# Try it
Your answer must be a word-for-word copy of the listing, with all pictures excluded.

# Source material
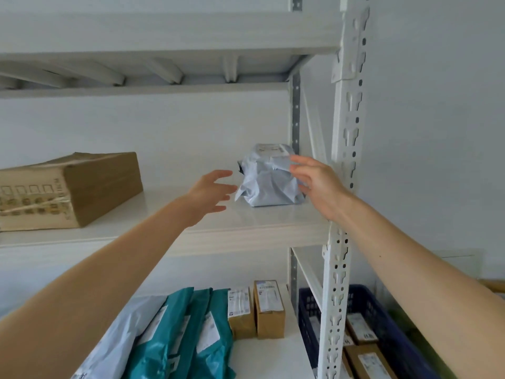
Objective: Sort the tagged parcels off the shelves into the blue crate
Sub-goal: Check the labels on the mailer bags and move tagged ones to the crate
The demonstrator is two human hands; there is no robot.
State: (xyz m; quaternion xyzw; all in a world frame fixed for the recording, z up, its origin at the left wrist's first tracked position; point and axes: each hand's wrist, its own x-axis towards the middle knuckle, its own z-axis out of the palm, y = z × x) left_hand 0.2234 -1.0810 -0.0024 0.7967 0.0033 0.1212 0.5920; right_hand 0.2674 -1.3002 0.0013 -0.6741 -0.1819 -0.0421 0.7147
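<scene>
Both arms are reaching forward and up, bare to the elbow. The left hand (210, 191) and right hand (317, 181) are facing each other, fingers (299, 161) spread and relaxed.

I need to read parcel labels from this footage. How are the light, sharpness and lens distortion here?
Head view: soft, even light, no glare or hard shadows; the wide lens bows the shelf upright; the label on the grey parcel is too soft to read, and the left hand looks slightly blurred.
</scene>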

# Written response
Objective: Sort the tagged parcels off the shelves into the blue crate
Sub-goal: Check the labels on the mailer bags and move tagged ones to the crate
The demonstrator is two human hands; there is no robot.
State: (xyz m; quaternion xyzw; all in a world frame fixed for the recording, z up, its origin at the left wrist's first tracked position; point and axes: each hand's wrist, its own x-axis towards the middle knuckle, its own z-axis out of the palm, y = z × x) left_hand 0.2234 -1.0810 -0.0024 0.7967 0.0033 0.1212 0.5920; right_hand 0.2674 -1.3002 0.0013 -0.6741 -0.1819 -0.0421 0.7147
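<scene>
Both arms are reaching forward and up, bare to the elbow. The left hand (210, 191) and right hand (317, 181) are facing each other, fingers (299, 161) spread and relaxed.

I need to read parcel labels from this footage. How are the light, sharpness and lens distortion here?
Head view: soft, even light, no glare or hard shadows; the wide lens bows the shelf upright; the label on the grey parcel is too soft to read, and the left hand looks slightly blurred.
</scene>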

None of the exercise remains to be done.